In 2020 during Corona when the world went quiet, our life got very loud. My husband’s business — which he had spent years building — collapsed almost overnight. Orders stopped. Clients disappeared. The income we had built our entire routine around simply vanished. Like millions of families across India, we went from a comfortable life to counting every rupee, almost without warning.

Those first few months were the hardest of my life. The financial pressure was relentless. But as the months passed and the dust began to settle, something unexpected started happening. Without the money to spend, I was forced to look at what we actually had. And in that looking, I began to see how much of our life had been made up of things we never really needed.

The unnecessary expenses fell away first — the subscriptions, the eating out, the small purchases that had felt like rewards but were really just noise.

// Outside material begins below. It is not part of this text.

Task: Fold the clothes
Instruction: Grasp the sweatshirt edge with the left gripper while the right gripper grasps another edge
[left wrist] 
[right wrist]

Then came the relationships. I quietly let go of the ones that only existed in good times, the ones that drained more than they gave. I started spending evenings outside instead of scrolling inside. I rolled out my yoga mat on the terrace in the mornings and found something I hadn’t felt in years — stillness.

I did not expect a crisis to give me clarity. But it did.

The harder lesson came later, though. Once life started stabilizing, I noticed the old patterns trying to creep back. A little more spending here. A draining obligation there. A cluttered calendar slowly filling up again. Simplicity, I learned, is not something you achieve once. It is something you have to choose, over and over, every single week.

So I began asking myself six questions every Sunday. They keep me honest. They keep me simple. They keep me connected to the life I found in the hardest season of my years.

1. What drained me this week that I don’t have to repeat?

During the worst of our financial struggle, I had no energy to waste. I could not afford — emotionally or practically — to spend myself on things that gave nothing back.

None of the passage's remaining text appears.